Version 1.0.0 of tidyr::unnest() returns error where the old version merged column types.

Steen_Harsted · October 11, 2019, 9:48am

The older version of tidyr::unnest(), now called tidyr::unnest_legacy(), handles unnesting of different columns types by merging the column types.

The new version of tidyr::unnest() returns an error if some of the columns are of the same name, but different types.

I'm guessing the new version is safer, but I never had any issues with the old version.

How should I unnest a list of dataframes with different column types going forward?

For now, I can use unnest_legacy(), but if I want to use the new unnest() should I then first run something like mutate() and map() to get identical column types or is there an easier way around this issue?

Reproducible example:

library(tidyr)

a <- tibble(
  value = rnorm(2),
  char_vec = c(NA, "A")) # character vector

b <- tibble(
  value = rnorm(2),
  char_vec = c(NA, NA)) # logical

df <- tibble(
  file = list(a, b))

# New tidyr::unnest()
unnest(df, cols = c(file))
#> No common type for `..1$file$char_vec` <character> and `..2$file$char_vec`
#> <logical>.

# Old tidyr::unnest()
unnest_legacy(df, file)
#> # A tibble: 4 x 2
#>     value char_vec
#>     <dbl> <chr>   
#> 1  0.295  <NA>    
#> 2 -0.389  A       
#> 3  0.0308 <NA>    
#> 4 -1.31   <NA>

^{Created on 2019-10-11 by the reprex package (v0.3.0)}

valeri · October 11, 2019, 11:16am

Hi @Steen_Harsted,

I thought there might be a way to override this check (for common class types) but I didn't see any. So far, a fix to the example you had could be - clearly this is not ideal and automatic as it doesn't check whether the column types are the same.

library(tidyr)

a <- tibble(
    value = rnorm(2),
    char_vec = c(NA, "A")) # character vector

b <- tibble(
    value = rnorm(2),
    char_vec = as.character(c(NA, NA))) # was logical, now character

df <- tibble(
    file = list(a, b))

# New tidyr::unnest()
unnest(df, cols = c(file))
#> # A tibble: 4 x 2
#>    value char_vec
#>    <dbl> <chr>   
#> 1 -0.346 <NA>    
#> 2 -0.960 A       
#> 3  1.04  <NA>    
#> 4  0.293 <NA>

Created on 2019-10-11 by the reprex package (v0.3.0)

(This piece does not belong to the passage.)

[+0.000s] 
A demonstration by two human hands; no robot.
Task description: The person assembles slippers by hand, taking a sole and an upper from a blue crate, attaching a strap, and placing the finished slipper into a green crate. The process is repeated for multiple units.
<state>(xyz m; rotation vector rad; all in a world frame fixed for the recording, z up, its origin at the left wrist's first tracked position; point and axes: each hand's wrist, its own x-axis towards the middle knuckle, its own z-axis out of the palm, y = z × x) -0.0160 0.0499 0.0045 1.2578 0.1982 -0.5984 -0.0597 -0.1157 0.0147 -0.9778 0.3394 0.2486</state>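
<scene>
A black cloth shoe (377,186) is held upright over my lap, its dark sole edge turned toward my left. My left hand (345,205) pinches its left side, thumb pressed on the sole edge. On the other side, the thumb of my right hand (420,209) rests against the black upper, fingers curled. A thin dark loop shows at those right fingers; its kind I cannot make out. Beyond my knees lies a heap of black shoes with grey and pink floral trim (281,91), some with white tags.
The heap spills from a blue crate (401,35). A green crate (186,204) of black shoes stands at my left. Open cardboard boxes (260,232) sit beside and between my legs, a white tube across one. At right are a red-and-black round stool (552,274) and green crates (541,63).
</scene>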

BTW - if at all applicable you can use NA_character_ to specify character NAs

Steen_Harsted · October 11, 2019, 11:34am

Hi @valeri

Thank you for the reply and for looking into this.

Changing the data generation process could be a solution. I would just have to update the import function and reimport all the data.

Another solution, that I was recommended on SO, could be to change the columns using purrr and mutate like this:

library(purrr)
df %>%
  mutate(
  file = map(file, ~mutate(.x, char_vec = as.character(char_vec)))) %>% 
  unnest(cols = c(file))

That solution works fine as well, but I find it somewhat complicated - at least compared to the unnest_legacy() that just solved this particular case of unnesting without issues.

I am mainly raising the issue because I would like some comments on what the intended or best-practice workflow should be in a case like this.

Thanks again.

system · November 1, 2019, 11:34am

This topic was automatically closed 21 days after the last reply. New replies are no longer allowed.